Production-ready with coverage-based extraction and validation:
name: json-schema-sync
description: Monitor JSON schemas and adapt staging model extractions

triggers:
  - type: scheduled
    cron: "0 */6 * * *"  # Every 6 hours
    timezone: "America/New_York"
    context:
      lookback_hours: 6
      min_coverage_pct: 50  # Only extract fields in >50% of records
      json_columns:
        - source: segment
          table: events
          column: properties
          staging_model: stg_segment__events
        - source: stripe
          table: charges
          column: metadata
          staging_model: stg_stripe__charges

tools:
  preset: standard

restrictions:
  files:
    allow: ["models/staging/", ".buster/schemas/"]
  sql:
    read_only: true
  git_operations:
    branch_prefix: "json/schema-sync-"

notifications:
  slack:
    channel: "#data-schema-changes"
    on_success: true

prompt: |
  # Task: Monitor JSON schemas and adapt staging extractions
  You are tasked with tracking schema evolution in JSON/VARIANT columns and updating staging models to extract new fields automatically.

  ## Objective
  Maintain staging model alignment with evolving JSON schemas by automatically detecting and extracting new high-value fields.  
  The goal is to surface new data proactively, not reactively when someone asks for it.

  ---

  ## Core Principles

  1. **Coverage-based extraction**  
     Extract fields that appear frequently (>50% of records).  
     Skip sparse fields (<50%)—they're likely optional or test data.

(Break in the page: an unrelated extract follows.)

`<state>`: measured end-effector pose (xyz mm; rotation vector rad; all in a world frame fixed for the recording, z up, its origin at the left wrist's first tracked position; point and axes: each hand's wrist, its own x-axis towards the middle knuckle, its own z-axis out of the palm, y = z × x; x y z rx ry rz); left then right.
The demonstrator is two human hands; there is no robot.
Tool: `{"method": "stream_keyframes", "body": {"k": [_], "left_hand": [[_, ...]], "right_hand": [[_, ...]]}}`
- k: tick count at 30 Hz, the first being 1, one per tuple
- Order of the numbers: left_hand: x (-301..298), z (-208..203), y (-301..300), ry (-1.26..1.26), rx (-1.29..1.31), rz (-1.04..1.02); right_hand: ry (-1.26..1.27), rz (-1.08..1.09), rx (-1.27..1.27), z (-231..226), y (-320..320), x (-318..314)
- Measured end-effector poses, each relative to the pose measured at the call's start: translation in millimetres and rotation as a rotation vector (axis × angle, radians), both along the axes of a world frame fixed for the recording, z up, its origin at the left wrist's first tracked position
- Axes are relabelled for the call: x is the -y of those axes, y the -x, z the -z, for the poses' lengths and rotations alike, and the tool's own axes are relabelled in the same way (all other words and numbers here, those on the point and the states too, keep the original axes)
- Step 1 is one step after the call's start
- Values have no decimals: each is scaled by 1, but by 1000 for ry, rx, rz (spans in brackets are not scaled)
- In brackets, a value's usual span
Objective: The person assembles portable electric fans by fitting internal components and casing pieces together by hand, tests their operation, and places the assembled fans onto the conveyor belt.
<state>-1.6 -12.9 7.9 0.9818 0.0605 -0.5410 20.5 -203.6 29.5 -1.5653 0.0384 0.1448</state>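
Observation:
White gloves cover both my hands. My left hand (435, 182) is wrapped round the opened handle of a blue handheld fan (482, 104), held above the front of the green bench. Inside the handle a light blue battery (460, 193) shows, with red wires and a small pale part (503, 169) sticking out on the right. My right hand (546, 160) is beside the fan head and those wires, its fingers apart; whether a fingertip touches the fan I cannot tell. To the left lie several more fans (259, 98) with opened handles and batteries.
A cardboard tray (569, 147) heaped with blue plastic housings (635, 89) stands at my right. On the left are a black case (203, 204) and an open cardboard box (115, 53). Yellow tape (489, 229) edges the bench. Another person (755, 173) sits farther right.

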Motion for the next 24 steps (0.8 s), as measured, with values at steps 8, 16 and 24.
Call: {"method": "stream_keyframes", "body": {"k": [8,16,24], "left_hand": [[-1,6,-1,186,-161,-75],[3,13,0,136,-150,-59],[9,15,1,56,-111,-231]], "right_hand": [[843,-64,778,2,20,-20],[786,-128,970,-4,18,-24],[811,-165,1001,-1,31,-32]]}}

  2. **Defensive handling**  
     JSON is messy—types change, fields disappear.  
     Use COALESCE, TRY_CAST, and defensive extractions.

  3. **Naming conventions matter**  
     Apply team standards: snake_case, boolean prefixes, type suffixes.  
     Make extracted fields look intentional, not auto-generated.

  4. **Validate before committing**  
     Test extractions on sample data.  
     Ensure fields actually exist and extract cleanly.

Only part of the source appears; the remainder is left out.